- **What to work on**
Please return every line of the material verbatim and skip any images.

*** Begin section ***

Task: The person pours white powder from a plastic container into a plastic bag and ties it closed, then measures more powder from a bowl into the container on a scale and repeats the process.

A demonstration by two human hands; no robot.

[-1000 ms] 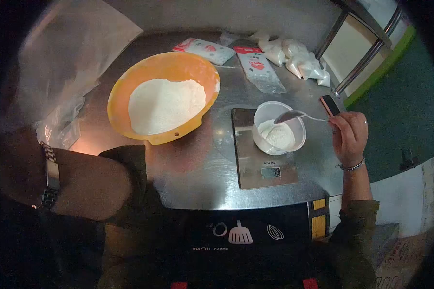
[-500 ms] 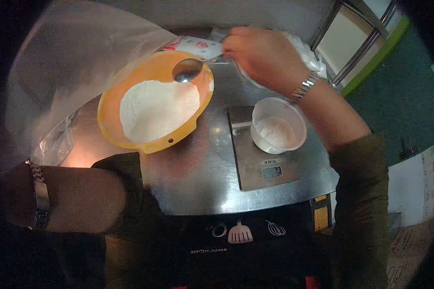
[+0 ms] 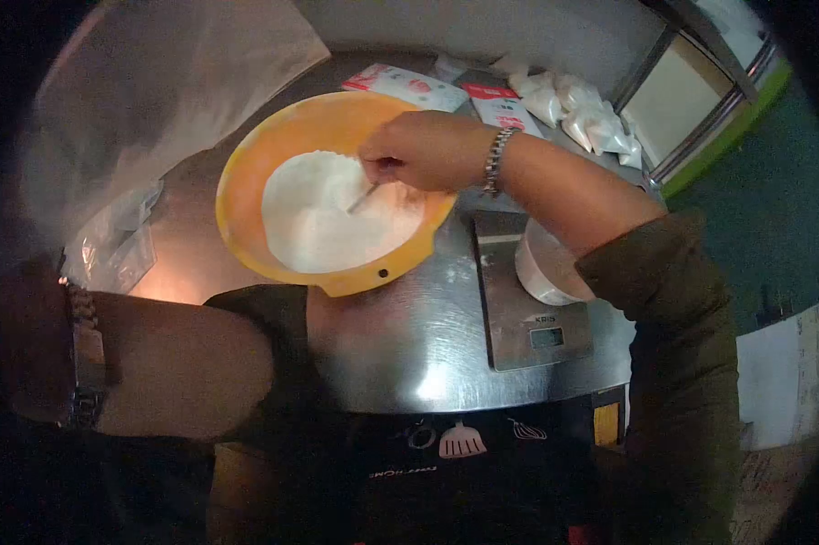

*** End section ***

- **Task answer**
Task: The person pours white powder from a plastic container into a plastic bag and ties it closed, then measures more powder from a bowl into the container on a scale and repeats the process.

A demonstration by two human hands; no robot.

[-1000 ms] 
[-500 ms] 
[+0 ms] 

The exercise output is complete.